Retail investors should not chase high-profile IPOs only because they are popular. A more reasonable approach is to first assess risk tolerance, valuation understanding, order type, and trading costs. If you cannot tolerate large swings, it may be better to observe post-listing earnings and trading structure first.

Why Can the End of an IPO Lockup Period Affect the Stock Price?

The end of an IPO lockup period can affect the stock price because shares held by insiders, employees, or early investors may become eligible for sale. If the unlock size is large and market demand is insufficient, increased supply may pressure the stock. The actual impact still depends on fundamentals and market conditions.

Can Trading Fees Affect Actual Returns When Trading Hot IPOs?

Trading fees can affect actual returns when trading hot IPOs, especially during high volatility, frequent trading, fractional share trading, or wide bid-ask spreads. Investors should consider commissions, platform fees, external fees, slippage, and statement details, and rely on the platform’s actual rules.

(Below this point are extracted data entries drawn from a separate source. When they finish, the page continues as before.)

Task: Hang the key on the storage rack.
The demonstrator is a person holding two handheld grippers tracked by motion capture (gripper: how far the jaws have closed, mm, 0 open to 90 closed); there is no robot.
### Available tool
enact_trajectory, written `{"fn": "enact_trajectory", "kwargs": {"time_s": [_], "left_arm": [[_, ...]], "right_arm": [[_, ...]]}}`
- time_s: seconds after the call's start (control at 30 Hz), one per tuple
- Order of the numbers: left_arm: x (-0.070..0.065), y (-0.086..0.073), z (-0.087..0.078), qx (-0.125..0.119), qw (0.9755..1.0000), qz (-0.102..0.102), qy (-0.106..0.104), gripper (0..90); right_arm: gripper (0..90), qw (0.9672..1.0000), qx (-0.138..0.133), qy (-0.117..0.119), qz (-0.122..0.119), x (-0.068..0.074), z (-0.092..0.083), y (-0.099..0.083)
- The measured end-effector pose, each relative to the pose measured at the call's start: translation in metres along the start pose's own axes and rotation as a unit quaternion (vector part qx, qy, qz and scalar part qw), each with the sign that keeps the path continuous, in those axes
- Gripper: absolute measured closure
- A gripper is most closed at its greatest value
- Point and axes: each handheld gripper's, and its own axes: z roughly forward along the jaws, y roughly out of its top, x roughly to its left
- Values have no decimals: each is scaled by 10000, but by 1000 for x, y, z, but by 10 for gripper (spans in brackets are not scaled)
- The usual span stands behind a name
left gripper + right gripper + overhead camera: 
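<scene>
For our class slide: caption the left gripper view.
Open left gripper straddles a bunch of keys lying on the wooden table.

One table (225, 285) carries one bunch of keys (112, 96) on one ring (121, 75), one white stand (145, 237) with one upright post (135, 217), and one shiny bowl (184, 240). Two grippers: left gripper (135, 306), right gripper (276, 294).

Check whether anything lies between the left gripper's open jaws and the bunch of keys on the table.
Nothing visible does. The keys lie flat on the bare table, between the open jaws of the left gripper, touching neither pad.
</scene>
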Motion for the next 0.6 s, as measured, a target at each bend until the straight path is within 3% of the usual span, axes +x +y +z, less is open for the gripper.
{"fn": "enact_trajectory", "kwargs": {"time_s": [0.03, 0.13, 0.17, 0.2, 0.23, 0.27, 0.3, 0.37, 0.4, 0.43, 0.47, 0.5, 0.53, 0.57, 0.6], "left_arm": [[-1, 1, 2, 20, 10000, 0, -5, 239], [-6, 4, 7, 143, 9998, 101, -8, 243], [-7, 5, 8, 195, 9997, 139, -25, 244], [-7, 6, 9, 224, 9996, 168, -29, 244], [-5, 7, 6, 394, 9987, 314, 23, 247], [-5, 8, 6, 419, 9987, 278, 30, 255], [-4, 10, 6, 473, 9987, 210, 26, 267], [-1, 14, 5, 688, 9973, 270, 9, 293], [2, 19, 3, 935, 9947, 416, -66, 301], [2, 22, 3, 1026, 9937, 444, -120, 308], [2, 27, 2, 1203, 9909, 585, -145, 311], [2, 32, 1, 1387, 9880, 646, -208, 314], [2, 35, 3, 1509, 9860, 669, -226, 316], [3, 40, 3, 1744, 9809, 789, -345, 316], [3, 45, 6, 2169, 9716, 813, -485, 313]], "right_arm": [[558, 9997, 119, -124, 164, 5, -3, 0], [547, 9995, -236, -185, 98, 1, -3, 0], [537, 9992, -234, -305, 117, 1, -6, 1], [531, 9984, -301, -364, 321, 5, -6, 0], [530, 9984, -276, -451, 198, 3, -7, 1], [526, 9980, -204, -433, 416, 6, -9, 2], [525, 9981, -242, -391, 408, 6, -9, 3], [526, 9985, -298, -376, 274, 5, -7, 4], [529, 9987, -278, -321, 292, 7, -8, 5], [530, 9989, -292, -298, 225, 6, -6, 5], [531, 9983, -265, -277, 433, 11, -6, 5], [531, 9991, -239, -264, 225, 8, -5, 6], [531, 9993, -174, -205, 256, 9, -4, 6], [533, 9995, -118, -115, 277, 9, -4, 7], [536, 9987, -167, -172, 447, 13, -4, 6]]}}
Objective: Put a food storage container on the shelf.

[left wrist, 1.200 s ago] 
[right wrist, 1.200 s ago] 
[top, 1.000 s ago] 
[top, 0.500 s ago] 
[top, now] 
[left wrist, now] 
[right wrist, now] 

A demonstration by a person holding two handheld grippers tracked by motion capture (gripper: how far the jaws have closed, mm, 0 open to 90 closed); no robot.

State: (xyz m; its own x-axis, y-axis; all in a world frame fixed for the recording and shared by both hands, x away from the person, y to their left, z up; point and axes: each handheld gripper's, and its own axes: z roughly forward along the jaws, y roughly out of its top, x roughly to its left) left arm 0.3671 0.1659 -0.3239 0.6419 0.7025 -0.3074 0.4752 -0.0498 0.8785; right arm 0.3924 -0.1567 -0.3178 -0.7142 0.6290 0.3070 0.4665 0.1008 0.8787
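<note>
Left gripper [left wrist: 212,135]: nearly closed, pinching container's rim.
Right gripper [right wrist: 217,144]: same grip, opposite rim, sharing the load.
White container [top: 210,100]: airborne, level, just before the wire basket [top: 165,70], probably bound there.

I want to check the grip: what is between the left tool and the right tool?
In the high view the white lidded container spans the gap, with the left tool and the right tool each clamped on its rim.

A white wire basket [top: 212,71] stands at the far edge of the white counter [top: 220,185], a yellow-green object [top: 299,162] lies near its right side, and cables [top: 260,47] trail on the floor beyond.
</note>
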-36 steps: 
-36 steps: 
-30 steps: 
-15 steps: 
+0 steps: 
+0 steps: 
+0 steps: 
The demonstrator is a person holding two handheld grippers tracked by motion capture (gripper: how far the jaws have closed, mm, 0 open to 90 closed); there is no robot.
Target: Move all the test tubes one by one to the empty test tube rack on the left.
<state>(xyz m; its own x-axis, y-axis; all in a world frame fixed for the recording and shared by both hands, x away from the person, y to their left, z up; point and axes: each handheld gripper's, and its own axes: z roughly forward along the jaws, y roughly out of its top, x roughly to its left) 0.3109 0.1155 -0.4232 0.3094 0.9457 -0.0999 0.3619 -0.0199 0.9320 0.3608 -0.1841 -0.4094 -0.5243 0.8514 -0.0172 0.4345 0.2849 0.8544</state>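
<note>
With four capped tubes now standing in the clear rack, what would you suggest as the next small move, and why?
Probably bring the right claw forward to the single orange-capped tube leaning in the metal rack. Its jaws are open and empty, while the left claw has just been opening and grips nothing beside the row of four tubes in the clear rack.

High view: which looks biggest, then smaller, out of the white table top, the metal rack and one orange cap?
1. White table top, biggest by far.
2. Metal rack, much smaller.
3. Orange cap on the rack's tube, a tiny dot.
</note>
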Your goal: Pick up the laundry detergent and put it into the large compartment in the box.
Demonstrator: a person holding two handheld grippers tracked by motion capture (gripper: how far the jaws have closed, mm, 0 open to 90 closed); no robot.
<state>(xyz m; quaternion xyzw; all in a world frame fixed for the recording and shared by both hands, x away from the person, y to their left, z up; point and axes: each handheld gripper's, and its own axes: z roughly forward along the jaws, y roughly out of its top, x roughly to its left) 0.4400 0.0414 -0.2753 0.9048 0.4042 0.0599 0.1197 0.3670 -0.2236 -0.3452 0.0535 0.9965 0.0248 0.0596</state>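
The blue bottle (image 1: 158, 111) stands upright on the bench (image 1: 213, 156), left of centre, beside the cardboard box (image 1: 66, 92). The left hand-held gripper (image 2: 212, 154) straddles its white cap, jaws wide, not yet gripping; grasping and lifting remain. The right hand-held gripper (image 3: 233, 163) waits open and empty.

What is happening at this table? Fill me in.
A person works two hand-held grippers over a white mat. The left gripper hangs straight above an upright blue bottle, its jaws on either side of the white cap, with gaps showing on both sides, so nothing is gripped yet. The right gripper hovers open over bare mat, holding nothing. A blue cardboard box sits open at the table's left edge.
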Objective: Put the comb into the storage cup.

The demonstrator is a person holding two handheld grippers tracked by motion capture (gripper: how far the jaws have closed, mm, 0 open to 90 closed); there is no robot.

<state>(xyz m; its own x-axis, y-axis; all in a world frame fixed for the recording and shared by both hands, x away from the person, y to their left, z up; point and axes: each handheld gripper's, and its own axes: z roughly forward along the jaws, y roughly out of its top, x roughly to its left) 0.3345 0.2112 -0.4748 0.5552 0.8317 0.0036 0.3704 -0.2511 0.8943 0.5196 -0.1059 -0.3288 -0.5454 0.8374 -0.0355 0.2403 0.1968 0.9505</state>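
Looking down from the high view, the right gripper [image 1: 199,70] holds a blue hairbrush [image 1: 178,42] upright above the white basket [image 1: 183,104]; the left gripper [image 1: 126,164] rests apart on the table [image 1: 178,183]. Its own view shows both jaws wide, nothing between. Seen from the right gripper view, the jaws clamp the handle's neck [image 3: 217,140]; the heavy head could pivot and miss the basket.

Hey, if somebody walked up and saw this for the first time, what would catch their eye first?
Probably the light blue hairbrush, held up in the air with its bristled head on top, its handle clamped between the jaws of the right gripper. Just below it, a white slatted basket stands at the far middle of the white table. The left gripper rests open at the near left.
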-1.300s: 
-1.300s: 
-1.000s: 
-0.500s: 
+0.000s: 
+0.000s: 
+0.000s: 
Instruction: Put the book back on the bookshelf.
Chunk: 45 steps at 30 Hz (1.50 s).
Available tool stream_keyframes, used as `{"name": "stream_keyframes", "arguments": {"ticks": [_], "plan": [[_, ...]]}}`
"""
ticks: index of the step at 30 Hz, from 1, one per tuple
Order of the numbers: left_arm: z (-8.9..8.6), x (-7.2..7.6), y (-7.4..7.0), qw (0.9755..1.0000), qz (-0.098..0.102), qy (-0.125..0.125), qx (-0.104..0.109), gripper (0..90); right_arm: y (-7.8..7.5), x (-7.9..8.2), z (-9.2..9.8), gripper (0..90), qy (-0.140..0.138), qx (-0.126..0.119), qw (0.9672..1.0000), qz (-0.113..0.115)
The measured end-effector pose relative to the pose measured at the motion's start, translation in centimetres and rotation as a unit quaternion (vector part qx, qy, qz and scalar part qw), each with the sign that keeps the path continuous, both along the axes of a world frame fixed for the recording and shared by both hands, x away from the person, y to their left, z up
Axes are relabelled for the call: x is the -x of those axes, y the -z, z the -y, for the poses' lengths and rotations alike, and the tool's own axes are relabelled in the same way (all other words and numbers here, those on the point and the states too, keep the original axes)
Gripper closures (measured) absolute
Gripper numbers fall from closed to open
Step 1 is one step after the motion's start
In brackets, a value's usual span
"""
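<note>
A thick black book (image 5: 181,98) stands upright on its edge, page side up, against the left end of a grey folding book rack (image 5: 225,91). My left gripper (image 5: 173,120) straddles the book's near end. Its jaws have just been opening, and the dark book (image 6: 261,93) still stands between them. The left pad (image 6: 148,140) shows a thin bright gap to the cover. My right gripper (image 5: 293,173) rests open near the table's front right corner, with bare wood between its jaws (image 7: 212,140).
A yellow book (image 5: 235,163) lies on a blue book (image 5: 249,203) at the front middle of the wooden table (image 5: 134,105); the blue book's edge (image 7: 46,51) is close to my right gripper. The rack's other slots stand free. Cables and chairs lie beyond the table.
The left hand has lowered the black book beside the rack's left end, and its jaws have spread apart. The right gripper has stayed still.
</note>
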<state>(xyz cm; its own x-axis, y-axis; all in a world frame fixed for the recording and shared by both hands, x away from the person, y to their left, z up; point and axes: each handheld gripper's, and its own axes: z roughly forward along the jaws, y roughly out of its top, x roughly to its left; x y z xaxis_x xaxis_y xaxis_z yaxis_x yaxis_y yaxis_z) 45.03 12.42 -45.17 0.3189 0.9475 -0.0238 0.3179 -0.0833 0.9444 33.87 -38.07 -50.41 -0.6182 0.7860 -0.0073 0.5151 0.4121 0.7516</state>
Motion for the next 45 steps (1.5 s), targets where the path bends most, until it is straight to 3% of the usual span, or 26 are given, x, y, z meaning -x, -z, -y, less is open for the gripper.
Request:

How Can Investors Separate IPO Hype From Long-Term Company Value?

IPO hype reflects short-term attention, while long-term company value depends on revenue growth, profitability, cash flow, competitive advantages, governance, and valuation reasonableness. The two may be related, but they are not the same. Even highly followed companies can pull back if valuation is too high.

*This article is provided for general information purposes and does not constitute legal, tax or other professional advice from BiyaPay or its subsidiaries and its affiliates, and it is not intended as a substitute for obtaining advice from a financial advisor or any other professional.

We make no representations, warranties or warranties, express or implied, as to the accuracy, completeness or timeliness of the contents of this publication.